Dalam hati yang menahan lara, Cinta tidak tega melihat keadaan Utari yang terlihat sangat rapuh. Meskipun terasa lebih membela Aura dan segala kepentingannya, tetapi Cinta tetap tidak bisa mengabaikan sang ibu. Cinta segera menghampiri Utari yang sudah terlihat lelah, lalu memapahnya menuju ke kamar.

“Sebaiknya ibu istirahat,” ucap Cinta yang sebenarnya enggan untuk membicarakan Aura terus.

“Ibu harap kamu bisa menerima kenyataan ini dengan lapang dada!” Meskipun sudah melihat Cinta menganggukkan kepalanya tetapi Utari tetap merasa belum lega. “Bagaimana pun kau lebih beruntung dari pada Aura. Bapak dan ibu masih bisa memberimu pendidikan yang lebih baik, sedangkan Aura … untuk bisa tetap kuliah ibu harus menitipkannya pada bulikmu di Solo. Aura harus membantu bulikmu jualan angkringan di pinggir jalan hanya agar bisa melanjutkan kuliahnya, itupun hanya D3, tidak S1 sepertimu.”

“Ya, Bu!” Cinta menjawab dengan singkat. Dengan mengiyakan penuturan sang ibu, Cinta berharap pembahasan tentang Aura segera berakhir, karena semakin lama membicarakan hanya akan membuat hati Cinta semakin lara.

***

Kini Aura dan Damar telah duduk berdampingan di hadapan penghulu. Tampaknya Bu Hesti benar-benar melakukan ancamannya tidak menghadiri saat Damar mengucap akad nikah. Cinta bisa memahami rasa kecewa mantan calon ibu mertuanya itu, tetapi yang paling ditakutkan oleh Cinta adalah, jika Bu Hesti benar-benar tidak menganggap Aura sebagai menantunya dan memperlakukan adiknya dengan buruk.

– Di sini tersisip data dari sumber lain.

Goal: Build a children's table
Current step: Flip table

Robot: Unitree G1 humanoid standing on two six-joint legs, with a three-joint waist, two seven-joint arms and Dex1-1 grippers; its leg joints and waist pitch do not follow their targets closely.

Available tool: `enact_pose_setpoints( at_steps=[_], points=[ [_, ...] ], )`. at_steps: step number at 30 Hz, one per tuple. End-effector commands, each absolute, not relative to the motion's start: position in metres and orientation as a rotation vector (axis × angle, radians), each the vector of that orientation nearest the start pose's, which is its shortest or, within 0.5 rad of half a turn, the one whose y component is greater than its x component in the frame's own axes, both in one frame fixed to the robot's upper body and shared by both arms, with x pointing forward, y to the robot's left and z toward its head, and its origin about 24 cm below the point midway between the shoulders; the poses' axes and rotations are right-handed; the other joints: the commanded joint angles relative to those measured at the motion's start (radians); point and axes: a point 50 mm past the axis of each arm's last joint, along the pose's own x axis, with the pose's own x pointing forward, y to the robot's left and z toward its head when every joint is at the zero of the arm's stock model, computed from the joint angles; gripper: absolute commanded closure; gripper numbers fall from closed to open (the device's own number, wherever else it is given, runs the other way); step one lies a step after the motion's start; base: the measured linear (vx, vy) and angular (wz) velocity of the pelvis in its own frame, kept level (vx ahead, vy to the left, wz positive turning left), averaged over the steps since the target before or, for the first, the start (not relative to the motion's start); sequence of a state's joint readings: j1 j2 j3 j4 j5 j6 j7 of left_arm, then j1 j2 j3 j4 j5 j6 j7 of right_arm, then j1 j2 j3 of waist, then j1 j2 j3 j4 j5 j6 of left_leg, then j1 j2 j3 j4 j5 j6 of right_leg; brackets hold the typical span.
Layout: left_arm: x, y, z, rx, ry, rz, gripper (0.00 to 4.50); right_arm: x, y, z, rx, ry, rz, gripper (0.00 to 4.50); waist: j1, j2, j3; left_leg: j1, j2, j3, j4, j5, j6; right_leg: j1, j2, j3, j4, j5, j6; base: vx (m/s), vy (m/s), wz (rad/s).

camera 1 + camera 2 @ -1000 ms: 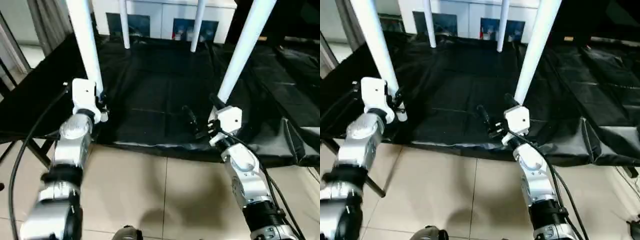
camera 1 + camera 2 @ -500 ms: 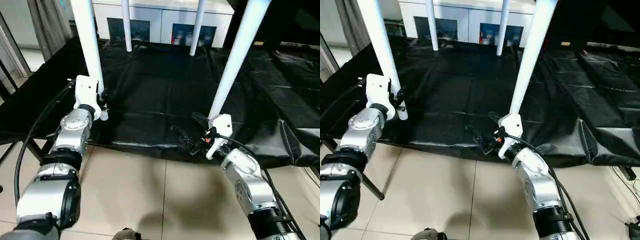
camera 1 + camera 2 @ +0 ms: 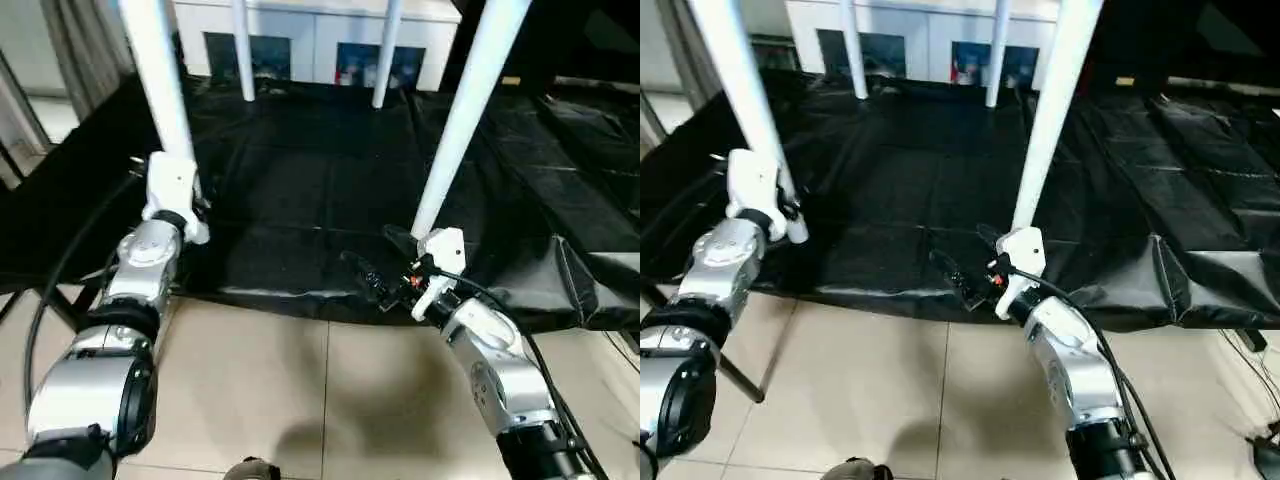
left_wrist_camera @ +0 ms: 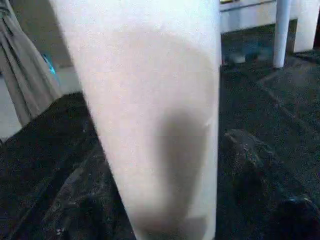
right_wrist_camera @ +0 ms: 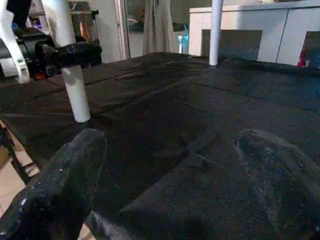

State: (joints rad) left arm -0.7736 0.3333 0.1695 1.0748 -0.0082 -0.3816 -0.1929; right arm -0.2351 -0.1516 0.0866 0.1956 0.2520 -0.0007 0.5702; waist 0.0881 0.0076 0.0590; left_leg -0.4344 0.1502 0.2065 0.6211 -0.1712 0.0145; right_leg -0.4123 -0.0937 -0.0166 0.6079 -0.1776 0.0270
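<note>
Head views: children's table is standing on four long white tapered plastic tube legs on the black sheet-covered platform [image 3: 300, 190]; tabletop isn't visible. Left gripper [image 3: 790, 212] is sitting around the near-left leg [image 3: 160, 100] close to its foot, fingers flanking it; can't tell if they're clamping or loose. Right gripper [image 3: 376, 268] is hanging wide open and empty just left of the near-right leg [image 3: 462, 115], off it. Far legs [image 3: 242, 50] are planted by the white glass-door cabinet [image 3: 320, 40]. My read: final release. Advice: open fully, back straight off, don't nudge the leg.
</note>
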Motion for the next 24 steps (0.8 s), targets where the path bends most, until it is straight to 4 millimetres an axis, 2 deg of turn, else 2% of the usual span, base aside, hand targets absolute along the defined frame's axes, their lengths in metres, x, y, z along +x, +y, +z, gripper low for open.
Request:
enact_pose_setpoints(
  at_steps=[1,2,3,4,6,8,9,10,12,13,14,15,16,17,18,19,20,21,22,23,24],
  points=[
    [0.370,0.224,0.091,0.148,-0.123,-0.053,1.32,0.285,-0.125,0.062,0.084,-0.036,0.684,0.00,-0.001,0.002,-0.083,0.055,0.076,-0.042,-0.097,-0.262,0.011,0.024,-0.057,0.018,-0.046,-0.004,-0.231,0.000,0.000,0.00],
    [0.370,0.224,0.091,0.148,-0.123,-0.053,1.32,0.285,-0.125,0.062,0.084,-0.036,0.684,0.00,-0.002,0.001,-0.082,0.052,0.076,-0.042,-0.098,-0.260,0.017,0.025,-0.057,0.018,-0.047,-0.003,-0.236,0.000,0.000,0.00],
    [0.361,0.225,0.081,0.111,-0.133,-0.049,1.32,0.283,-0.127,0.061,0.079,-0.027,0.675,0.00,0.001,0.004,-0.081,0.055,0.078,-0.042,-0.098,-0.263,0.019,0.025,-0.058,0.018,-0.046,-0.010,-0.241,0.000,0.000,0.00],
    [0.358,0.226,0.078,0.109,-0.133,-0.043,1.32,0.282,-0.128,0.060,0.079,-0.026,0.674,0.00,-0.001,0.001,-0.078,0.052,0.078,-0.041,-0.100,-0.278,0.021,0.024,-0.056,0.018,-0.049,-0.028,-0.236,0.000,0.000,0.00],
    [0.352,0.228,0.071,0.078,-0.126,-0.034,1.32,0.280,-0.128,0.060,0.085,-0.026,0.675,0.00,-0.002,0.002,-0.077,0.054,0.079,-0.041,-0.102,-0.303,0.017,0.022,-0.056,0.019,-0.053,-0.060,-0.229,0.000,0.000,0.00],
    [0.343,0.230,0.064,0.053,-0.139,-0.018,1.32,0.277,-0.127,0.060,0.096,-0.031,0.677,0.00,-0.004,0.002,-0.071,0.059,0.081,-0.044,-0.110,-0.399,-0.025,0.015,-0.058,0.022,-0.066,-0.190,-0.204,0.000,0.000,0.00],
    [0.343,0.230,0.064,0.053,-0.139,-0.018,1.32,0.277,-0.127,0.060,0.096,-0.031,0.677,0.00,-0.004,0.002,-0.071,0.059,0.081,-0.044,-0.110,-0.399,-0.025,0.015,-0.058,0.022,-0.066,-0.190,-0.204,0.000,0.000,0.00],
    [0.330,0.231,0.058,0.027,-0.167,-0.016,1.32,0.274,-0.126,0.060,0.110,-0.036,0.663,0.00,-0.004,0.003,-0.070,0.065,0.081,-0.046,-0.113,-0.453,-0.054,0.008,-0.056,0.024,-0.071,-0.257,-0.181,0.000,0.000,0.00],
    [0.324,0.231,0.055,0.020,-0.181,-0.019,1.32,0.273,-0.125,0.059,0.117,-0.036,0.657,0.00,-0.006,0.002,-0.064,0.056,0.086,-0.051,-0.120,-0.469,-0.065,0.010,-0.060,0.025,-0.075,-0.277,-0.170,0.000,0.000,0.00],
    [0.319,0.231,0.053,0.016,-0.190,-0.023,1.32,0.272,-0.125,0.059,0.118,-0.036,0.654,0.00,-0.007,0.003,-0.064,0.064,0.083,-0.050,-0.119,-0.511,-0.085,0.000,-0.056,0.026,-0.080,-0.325,-0.151,0.000,0.000,0.00],
    [0.317,0.230,0.053,0.014,-0.194,-0.025,1.32,0.271,-0.125,0.058,0.118,-0.036,0.654,0.00,-0.006,0.007,-0.065,0.068,0.083,-0.051,-0.119,-0.524,-0.094,-0.002,-0.057,0.027,-0.080,-0.333,-0.147,0.000,0.000,0.00],
    [0.317,0.230,0.052,0.013,-0.194,-0.025,1.32,0.271,-0.125,0.058,0.118,-0.036,0.653,0.00,-0.010,0.004,-0.062,0.063,0.082,-0.053,-0.122,-0.543,-0.103,-0.002,-0.056,0.027,-0.084,-0.359,-0.134,0.000,0.000,0.00],
    [0.305,0.228,0.050,-0.016,-0.216,-0.039,1.32,0.268,-0.125,0.057,0.115,-0.036,0.643,0.00,-0.007,0.009,-0.062,0.067,0.081,-0.053,-0.121,-0.556,-0.110,-0.005,-0.057,0.027,-0.085,-0.374,-0.128,0.000,0.000,0.00],
    [0.299,0.226,0.049,-0.030,-0.225,-0.046,1.32,0.267,-0.125,0.057,0.112,-0.035,0.633,0.00,-0.009,0.006,-0.058,0.061,0.088,-0.057,-0.127,-0.569,-0.118,0.000,-0.061,0.029,-0.087,-0.382,-0.124,0.000,0.000,0.00],
    [0.299,0.226,0.049,-0.030,-0.225,-0.046,1.32,0.267,-0.125,0.057,0.112,-0.035,0.633,0.00,-0.009,0.006,-0.055,0.059,0.087,-0.059,-0.129,-0.581,-0.119,-0.001,-0.060,0.028,-0.090,-0.399,-0.119,0.000,0.000,0.00],
    [0.280,0.214,0.048,-0.139,-0.223,-0.088,1.32,0.267,-0.136,0.053,0.041,-0.010,0.498,0.00,-0.010,0.008,-0.059,0.074,0.084,-0.058,-0.124,-0.621,-0.138,-0.012,-0.057,0.030,-0.093,-0.432,-0.107,0.000,0.000,0.00],
    [0.277,0.211,0.048,-0.166,-0.217,-0.099,1.32,0.268,-0.139,0.053,0.025,-0.006,0.464,0.00,-0.012,0.007,-0.055,0.065,0.091,-0.063,-0.132,-0.612,-0.145,-0.003,-0.060,0.031,-0.090,-0.415,-0.116,0.000,0.000,0.00],
    [0.271,0.202,0.046,-0.188,-0.187,-0.118,1.32,0.269,-0.145,0.053,0.010,0.004,0.393,0.00,-0.018,0.005,-0.050,0.054,0.086,-0.062,-0.139,-0.622,-0.148,0.004,-0.054,0.023,-0.087,-0.431,-0.110,0.000,0.000,0.00],
    [0.269,0.199,0.046,-0.185,-0.168,-0.124,1.32,0.269,-0.148,0.053,0.011,0.008,0.361,0.00,-0.017,0.003,-0.051,0.061,0.085,-0.059,-0.140,-0.634,-0.150,-0.002,-0.050,0.024,-0.091,-0.444,-0.105,0.000,0.000,0.00],
    [0.266,0.194,0.044,-0.169,-0.139,-0.127,1.32,0.269,-0.151,0.053,0.020,0.014,0.321,0.00,-0.017,0.002,-0.053,0.079,0.078,-0.052,-0.129,-0.641,-0.144,-0.017,-0.047,0.030,-0.106,-0.473,-0.079,0.000,0.000,0.00],
    [0.266,0.194,0.044,-0.169,-0.139,-0.127,1.32,0.269,-0.151,0.053,0.020,0.014,0.321,0.00,-0.017,0.002,-0.052,0.077,0.076,-0.055,-0.129,-0.635,-0.140,-0.014,-0.049,0.031,-0.110,-0.482,-0.071,0.000,0.000,0.00]
  ],
)
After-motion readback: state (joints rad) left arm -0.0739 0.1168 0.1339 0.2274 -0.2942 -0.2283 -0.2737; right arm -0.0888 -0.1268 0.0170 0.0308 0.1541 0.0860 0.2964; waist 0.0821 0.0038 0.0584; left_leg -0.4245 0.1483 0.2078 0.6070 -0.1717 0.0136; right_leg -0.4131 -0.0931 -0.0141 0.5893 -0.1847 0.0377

Kata sah yang menggema membuyarkan lamunan Cinta, meskipun sakit tetapi Cinta merasa lega. Pernikahan Aura dan Damar akan menjadi awal baru bagi kehidupan rumah tangga mereka, dan juga awal baru bagi Cinta untuk hidup tanpa Damar. Cinta berusaha untuk meyakinkan dirinya jika perlahan-lahan rasa cinta untuk Damar akan terkikis habis, perlahan-lahan luka di hatinya akan terobati.

Sebuah pernikahan yang sangat sederhana dan tertutup, Damar datang hanya bersama Pak Supri, supir pribadi Bu Hesti yang menjadi saksi dari pihak mempelai pria. Sedangkan dari pihak Aura, Pak RT yang menjadi saksi. Tidak ada tamu, hanya Bella anak dari Pak RT yang merupakan sahabat Cinta sejak kecil dan juga teman sekantor. Keberadaan Bella di sana untuk membantu Cinta merias dan mendandani Aura.

Setelah acara selesai, Damar pun akan segera memboyong Aura ke rumahnya. Seperti hendak berpamitan, pria yang sudah bergelar suami itu menghampiri Cinta yang sekarang sudah menjadi kakak iparnya.

“Aku sudah menikahi Aura seperti yang kau inginkan. Aku melakukan semua ini untuk menjaga kehormatan keluargamu, karena aku sangat mencintaimu. Jadi … kuharap kau tetap ingat dengan janjimu, jika ternyata test DNA bayi Aura bukanlah darah dagingku, aku akan menceraikan Aura, dan kau bersedia menjadi istriku tanpa syarat,” ucap Damar dengan suara yang lirih mengingatkan Cinta pada janji yang sudah mereka sepakati.

Cinta hanya diam bergeming di posisinya, sedangkan di sudut lain rumah sederhana itu, sepasang mata yang menyaksikan kebersamaan Cinta dan Damar meneteskan bulir-bulir bening, kala telinganya masih mendengar ucapan Damar meskipun hanya samar-samar.